3D Printed Porous Cellulose Nanocomposite Hydrogel Scaffolds

Summary

The three critical steps of this protocol are i) developing the right composition and consistency of the cellulose hydrogel ink, ii) 3D printing of scaffolds into various pore structures with good shape fidelity and dimensions and iii) demonstration of the mechanical properties in simulated body conditions for cartilage regeneration.

Abstract

This work demonstrates the use of three-dimensional (3D) printing to produce porous cubic scaffolds using cellulose nanocomposite hydrogel ink, with controlled pore structure and mechanical properties. Cellulose nanocrystals (CNCs, 69.62 wt%) based hydrogel ink with matrix (sodium alginate and gelatin) was developed and 3D printed into scaffolds with uniform and gradient pore structure (110-1,100 µm). The scaffolds showed compression modulus in the range of 0.20-0.45 MPa when tested in simulated in vivo conditions (in distilled water at 37 °C). The pore sizes and the compression modulus of the 3D scaffolds matched with the requirements needed for cartilage regeneration applications. This work demonstrates that the consistency of the ink can be controlled by the concentration of the precursors and porosity can be controlled by the 3D printing process and both of these factors in return defines the mechanical properties of the 3D printed porous hydrogel scaffold. This process method can therefore be used to fabricate structurally and compositionally customized scaffolds according to the specific needs of patients. 

Introduction

Cellulose is a polysaccharide consisting of linear chains of β (1-4) linked D-glucose units. It is the most abundant natural polymer on Earth and is extracted from a variety of sources, including marine animals (e.g., tunicates), plants (e.g., wood, cotton, wheat straw), and bacterial sources, such as algae (e.g., Valonia), fungi, and even amoeba (protozoa)^1,2. Cellulose nanofibers (CNF) and cellulose nanocrystals (CNC) with at least one dimension on nanoscale are obtained through mechanical treatments and acid hydrolysis from cellulose. They not only possess the properties of cellulose, such as potential for chemical modification, low toxicity, biocompatibility, biodegradable and renewable, but it also has nanoscale characteristics like high specific surface area, high mechanical properties, rheological and optical properties. These attractive properties have made CNFs and CNCs suitable for biomedical applications, mainly in the form of 3-dimensional (3D) hydrogel scaffolds³. These scaffolds require customized dimensions with controlled pore structure and interconnected porosity. Our group and others have reported 3D porous cellulose nanocomposites prepared through casting, electrospinning and freeze-drying^4,5,6,7,8. However, control on the pore structure and fabrication of complex geometry is not achieved through these traditional techniques.

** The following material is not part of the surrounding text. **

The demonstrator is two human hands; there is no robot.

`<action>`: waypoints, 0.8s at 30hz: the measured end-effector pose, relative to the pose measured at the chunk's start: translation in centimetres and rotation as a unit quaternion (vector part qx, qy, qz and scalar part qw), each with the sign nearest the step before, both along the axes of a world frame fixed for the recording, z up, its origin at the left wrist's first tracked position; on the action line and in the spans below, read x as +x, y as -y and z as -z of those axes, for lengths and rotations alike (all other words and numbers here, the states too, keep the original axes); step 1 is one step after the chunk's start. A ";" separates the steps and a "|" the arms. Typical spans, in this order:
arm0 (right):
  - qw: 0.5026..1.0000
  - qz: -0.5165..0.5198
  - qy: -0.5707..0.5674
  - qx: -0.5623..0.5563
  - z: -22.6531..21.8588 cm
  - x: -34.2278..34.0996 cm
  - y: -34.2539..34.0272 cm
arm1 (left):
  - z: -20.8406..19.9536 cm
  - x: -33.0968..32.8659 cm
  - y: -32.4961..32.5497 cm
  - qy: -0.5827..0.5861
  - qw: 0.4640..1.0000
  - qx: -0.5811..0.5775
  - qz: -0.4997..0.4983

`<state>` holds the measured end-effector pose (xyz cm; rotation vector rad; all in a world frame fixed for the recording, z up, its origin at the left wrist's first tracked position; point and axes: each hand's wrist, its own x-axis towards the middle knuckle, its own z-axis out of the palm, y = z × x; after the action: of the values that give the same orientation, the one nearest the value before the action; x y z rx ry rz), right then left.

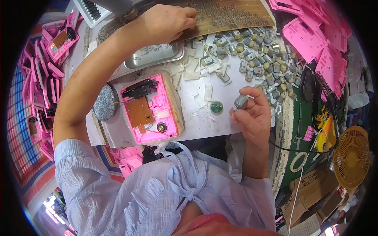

3D printing is an additive manufacturing technique, in which 3D objects are created layer by layer through the computer-controlled deposition of the ink⁹. The advantages of 3D printing over traditional techniques includes design freedom, controlled macro and micro dimensions, fabrication of complex architectures, customization and reproducibility.  In addition, 3D printing of CNFs and CNCs also offers shear-induced alignments of nanoparticles, preferred directionality, gradient porosity and can easily be extended to 3D bioprinting^{10,11,12,13,14,15}. Recently, the dynamics of CNCs alignment during 3D printing has been reported^16,17. Advances in the field of bioprinting have enable 3D printed tissues and organs despite the involved challenge such as choice and concentration of living cells and growth factors, composition of the carrier ink, printing pressures and nozzle diameters^18,19,20.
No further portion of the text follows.